The IBB was quick to react to the Interior Ministry's announcement, saying that the notice posted on social media brought 86,000 employees of the municipality under terrorism suspicion and the municipality and its employees will seek justice before the law.
"If 'terror-linked' people roam freely and find jobs in public institutions, this is not the issue of IBB, but the Interior Ministry, which is responsible for security," a post shared on the IBB's official Twitter account said, calling on the ministry to share its information and documents with the IBB.
Istanbul Mayor Ekrem Imamoğlu also criticized the announcement, saying: "Let’s fight together to the end against those who committed crimes. But just so everyone knows, anyone who attacks the IBB family will face unexpected unity and strength."
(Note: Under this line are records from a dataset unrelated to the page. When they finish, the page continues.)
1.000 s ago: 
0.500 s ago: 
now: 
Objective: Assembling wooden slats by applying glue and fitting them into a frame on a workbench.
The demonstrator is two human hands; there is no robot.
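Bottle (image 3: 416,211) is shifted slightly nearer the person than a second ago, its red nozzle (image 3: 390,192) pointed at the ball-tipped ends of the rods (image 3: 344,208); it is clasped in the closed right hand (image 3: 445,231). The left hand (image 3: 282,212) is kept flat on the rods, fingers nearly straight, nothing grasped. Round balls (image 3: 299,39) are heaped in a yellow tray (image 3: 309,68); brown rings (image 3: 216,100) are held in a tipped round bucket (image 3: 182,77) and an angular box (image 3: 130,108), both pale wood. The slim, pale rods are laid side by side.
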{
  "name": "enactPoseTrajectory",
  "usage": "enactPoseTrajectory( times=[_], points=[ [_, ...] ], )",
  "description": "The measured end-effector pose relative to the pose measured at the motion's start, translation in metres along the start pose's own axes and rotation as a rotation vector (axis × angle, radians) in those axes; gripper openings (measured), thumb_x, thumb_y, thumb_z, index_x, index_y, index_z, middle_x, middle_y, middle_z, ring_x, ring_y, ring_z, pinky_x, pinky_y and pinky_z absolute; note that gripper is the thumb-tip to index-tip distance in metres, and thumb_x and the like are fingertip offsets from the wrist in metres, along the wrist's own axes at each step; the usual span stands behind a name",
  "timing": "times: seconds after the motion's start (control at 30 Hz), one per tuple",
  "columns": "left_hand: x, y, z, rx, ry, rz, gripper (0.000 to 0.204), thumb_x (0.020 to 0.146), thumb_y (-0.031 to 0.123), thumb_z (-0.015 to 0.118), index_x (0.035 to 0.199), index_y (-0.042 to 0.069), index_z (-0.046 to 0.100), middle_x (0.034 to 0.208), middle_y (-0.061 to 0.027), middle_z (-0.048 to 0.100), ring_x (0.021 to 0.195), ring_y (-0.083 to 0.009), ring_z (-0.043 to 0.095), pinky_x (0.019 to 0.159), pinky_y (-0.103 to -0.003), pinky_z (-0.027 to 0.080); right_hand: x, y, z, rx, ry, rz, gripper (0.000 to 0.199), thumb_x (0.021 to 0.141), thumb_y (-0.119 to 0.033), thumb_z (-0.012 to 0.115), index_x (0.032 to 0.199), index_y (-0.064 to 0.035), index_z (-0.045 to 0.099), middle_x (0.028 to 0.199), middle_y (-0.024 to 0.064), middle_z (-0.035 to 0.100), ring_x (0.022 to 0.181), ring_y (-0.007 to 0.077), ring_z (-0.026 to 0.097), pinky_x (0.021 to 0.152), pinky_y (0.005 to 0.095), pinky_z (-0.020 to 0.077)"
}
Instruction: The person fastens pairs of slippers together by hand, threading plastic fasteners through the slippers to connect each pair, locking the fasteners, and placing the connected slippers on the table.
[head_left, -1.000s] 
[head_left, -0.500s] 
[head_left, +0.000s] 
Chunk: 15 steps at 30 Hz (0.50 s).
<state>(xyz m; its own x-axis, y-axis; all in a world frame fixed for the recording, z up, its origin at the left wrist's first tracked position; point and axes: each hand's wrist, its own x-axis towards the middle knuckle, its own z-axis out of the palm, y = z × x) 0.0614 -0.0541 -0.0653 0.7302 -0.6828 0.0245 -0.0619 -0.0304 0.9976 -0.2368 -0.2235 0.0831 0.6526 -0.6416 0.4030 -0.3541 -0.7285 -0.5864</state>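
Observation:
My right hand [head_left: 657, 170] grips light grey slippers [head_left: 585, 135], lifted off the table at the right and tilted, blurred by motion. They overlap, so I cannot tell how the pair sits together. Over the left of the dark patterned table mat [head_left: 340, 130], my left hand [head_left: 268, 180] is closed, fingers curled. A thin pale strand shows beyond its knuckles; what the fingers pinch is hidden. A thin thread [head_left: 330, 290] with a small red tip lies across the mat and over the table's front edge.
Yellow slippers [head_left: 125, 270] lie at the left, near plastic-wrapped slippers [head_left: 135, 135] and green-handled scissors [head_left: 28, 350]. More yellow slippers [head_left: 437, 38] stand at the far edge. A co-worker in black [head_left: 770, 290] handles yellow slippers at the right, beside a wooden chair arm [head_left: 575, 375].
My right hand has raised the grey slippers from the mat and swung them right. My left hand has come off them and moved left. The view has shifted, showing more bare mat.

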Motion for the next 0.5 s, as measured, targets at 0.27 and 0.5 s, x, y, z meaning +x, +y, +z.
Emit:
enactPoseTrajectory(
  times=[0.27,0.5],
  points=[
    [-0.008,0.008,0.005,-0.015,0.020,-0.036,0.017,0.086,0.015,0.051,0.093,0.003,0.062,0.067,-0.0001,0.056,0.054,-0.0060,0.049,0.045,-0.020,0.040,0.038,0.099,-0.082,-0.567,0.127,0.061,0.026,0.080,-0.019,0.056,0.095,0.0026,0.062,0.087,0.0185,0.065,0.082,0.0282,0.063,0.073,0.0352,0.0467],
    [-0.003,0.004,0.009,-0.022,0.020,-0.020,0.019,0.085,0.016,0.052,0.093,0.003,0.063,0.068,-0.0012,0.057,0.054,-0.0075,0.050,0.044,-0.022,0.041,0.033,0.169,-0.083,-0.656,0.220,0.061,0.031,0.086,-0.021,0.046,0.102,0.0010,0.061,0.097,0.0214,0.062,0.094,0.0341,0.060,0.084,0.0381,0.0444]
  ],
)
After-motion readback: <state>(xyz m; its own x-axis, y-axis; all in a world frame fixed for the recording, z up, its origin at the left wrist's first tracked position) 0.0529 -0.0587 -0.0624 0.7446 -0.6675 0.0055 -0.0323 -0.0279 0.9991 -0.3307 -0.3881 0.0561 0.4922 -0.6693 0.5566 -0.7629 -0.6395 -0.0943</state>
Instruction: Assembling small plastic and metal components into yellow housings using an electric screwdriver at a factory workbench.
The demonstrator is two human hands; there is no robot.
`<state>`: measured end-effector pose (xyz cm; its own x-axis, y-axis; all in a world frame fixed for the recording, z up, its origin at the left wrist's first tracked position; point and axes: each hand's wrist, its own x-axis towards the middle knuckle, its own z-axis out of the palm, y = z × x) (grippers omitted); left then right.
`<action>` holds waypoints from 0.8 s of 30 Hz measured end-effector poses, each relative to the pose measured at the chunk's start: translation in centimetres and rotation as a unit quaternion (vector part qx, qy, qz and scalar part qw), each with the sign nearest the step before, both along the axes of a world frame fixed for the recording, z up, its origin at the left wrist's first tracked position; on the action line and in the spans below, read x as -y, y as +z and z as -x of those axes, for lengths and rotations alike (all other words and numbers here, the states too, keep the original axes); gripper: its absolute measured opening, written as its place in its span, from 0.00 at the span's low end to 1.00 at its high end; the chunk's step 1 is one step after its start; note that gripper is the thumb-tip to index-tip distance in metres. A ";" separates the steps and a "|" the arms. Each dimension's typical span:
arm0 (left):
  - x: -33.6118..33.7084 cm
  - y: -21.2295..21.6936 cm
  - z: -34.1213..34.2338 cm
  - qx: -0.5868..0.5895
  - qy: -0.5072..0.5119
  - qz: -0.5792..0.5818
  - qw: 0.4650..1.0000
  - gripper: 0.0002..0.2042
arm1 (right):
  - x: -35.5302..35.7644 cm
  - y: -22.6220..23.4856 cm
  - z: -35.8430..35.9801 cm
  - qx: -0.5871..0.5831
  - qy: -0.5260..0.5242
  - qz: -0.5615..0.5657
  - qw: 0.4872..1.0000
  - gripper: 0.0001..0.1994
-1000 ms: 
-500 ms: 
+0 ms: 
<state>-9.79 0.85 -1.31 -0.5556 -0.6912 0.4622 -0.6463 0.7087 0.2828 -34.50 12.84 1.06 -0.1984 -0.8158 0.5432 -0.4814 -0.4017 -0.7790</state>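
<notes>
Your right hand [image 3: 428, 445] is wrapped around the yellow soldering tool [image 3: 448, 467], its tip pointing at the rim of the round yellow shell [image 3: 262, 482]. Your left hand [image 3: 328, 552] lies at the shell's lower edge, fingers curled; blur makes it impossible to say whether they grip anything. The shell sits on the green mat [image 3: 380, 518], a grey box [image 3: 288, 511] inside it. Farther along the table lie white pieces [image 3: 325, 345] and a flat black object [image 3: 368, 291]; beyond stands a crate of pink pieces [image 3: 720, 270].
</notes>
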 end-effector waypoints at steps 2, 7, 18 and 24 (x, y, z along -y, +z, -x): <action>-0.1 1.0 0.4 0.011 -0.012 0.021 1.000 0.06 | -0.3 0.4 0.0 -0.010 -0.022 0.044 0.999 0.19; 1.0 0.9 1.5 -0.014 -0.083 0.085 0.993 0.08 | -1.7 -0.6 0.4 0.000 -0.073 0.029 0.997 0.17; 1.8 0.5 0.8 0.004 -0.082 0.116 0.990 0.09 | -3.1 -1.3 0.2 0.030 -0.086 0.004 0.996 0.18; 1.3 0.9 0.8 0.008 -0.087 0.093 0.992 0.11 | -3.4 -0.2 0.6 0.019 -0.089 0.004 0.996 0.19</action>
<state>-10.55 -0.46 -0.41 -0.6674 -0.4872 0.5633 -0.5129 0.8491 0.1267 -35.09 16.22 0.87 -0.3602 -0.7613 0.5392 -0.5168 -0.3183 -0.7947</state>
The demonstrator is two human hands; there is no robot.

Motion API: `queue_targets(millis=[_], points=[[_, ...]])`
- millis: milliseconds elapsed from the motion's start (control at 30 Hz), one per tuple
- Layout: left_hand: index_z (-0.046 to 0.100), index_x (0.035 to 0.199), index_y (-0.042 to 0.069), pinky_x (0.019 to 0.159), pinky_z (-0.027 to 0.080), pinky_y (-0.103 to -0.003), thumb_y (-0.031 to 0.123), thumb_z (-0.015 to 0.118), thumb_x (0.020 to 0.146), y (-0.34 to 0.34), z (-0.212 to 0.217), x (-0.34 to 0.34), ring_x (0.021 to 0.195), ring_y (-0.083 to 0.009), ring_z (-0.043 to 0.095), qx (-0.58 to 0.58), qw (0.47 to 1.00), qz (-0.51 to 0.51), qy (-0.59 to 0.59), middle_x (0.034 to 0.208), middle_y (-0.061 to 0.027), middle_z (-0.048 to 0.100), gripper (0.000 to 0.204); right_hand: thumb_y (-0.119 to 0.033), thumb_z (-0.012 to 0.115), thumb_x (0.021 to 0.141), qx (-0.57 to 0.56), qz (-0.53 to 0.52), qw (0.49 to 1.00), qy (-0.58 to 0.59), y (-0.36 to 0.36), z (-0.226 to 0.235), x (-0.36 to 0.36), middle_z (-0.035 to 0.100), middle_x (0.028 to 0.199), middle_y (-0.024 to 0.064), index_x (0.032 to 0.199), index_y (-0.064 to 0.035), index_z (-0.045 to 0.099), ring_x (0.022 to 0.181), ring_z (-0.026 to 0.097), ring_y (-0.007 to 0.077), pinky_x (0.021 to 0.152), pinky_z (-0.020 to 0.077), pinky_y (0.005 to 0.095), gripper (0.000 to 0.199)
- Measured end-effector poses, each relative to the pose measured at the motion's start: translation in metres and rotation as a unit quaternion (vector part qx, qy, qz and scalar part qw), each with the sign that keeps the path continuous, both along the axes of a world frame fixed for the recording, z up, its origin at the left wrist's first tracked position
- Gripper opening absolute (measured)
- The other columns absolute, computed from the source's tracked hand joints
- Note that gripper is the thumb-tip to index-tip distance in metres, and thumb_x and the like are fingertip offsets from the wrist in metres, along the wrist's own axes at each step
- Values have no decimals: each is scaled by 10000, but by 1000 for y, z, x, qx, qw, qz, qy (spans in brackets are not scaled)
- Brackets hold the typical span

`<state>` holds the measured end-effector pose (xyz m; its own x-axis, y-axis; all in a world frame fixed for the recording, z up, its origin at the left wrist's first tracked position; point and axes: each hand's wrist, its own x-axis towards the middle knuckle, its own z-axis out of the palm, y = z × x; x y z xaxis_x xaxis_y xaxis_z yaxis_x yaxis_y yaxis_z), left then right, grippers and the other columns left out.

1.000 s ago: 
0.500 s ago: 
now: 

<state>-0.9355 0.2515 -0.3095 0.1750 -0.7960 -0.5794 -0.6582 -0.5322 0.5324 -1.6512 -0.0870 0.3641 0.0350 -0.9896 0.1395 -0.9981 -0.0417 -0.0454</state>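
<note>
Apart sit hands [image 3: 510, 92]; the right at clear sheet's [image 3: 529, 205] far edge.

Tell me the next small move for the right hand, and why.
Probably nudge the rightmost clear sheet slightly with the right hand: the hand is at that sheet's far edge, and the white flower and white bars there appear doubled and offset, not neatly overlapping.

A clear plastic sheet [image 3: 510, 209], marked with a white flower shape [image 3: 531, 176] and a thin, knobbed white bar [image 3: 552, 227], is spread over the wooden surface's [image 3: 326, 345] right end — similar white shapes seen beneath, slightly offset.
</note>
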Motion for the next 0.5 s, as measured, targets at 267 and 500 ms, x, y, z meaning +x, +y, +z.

Leading figures from the main opposition Republican People's Party (CHP), which controls the IBB, also said the ministry's announcement is politically driven, lacks concrete findings and contradicts previous statements from the ministry.
Meanwhile, Interior Minister Süleyman Soylu said the audit was launched as part of routine security measures and the municipality's claims that it brings all workers under suspicion does not make sense.
"We have received reports claiming terror-linked individuals have been working (for IBB). This is not a political matter, there is a security dimension," Soylu told reporters Monday, adding that the ministry's decision is a precautionary measure against potential security threats.
"We have dismissed some 50,000 people from the Interior Ministry over their links to terrorist groups," Soylu said, noting that the dismissed personnel's crimes have nothing to do with the rest of staff. He also said the ministry carries out such inspections at all levels on a regular basis, including district governors' offices and more, to ensure security.
Soylu also said the issue should not be covered up by "primitive" political approaches as the audit will only seek to identify staff with links to terrorist groups and will not target others.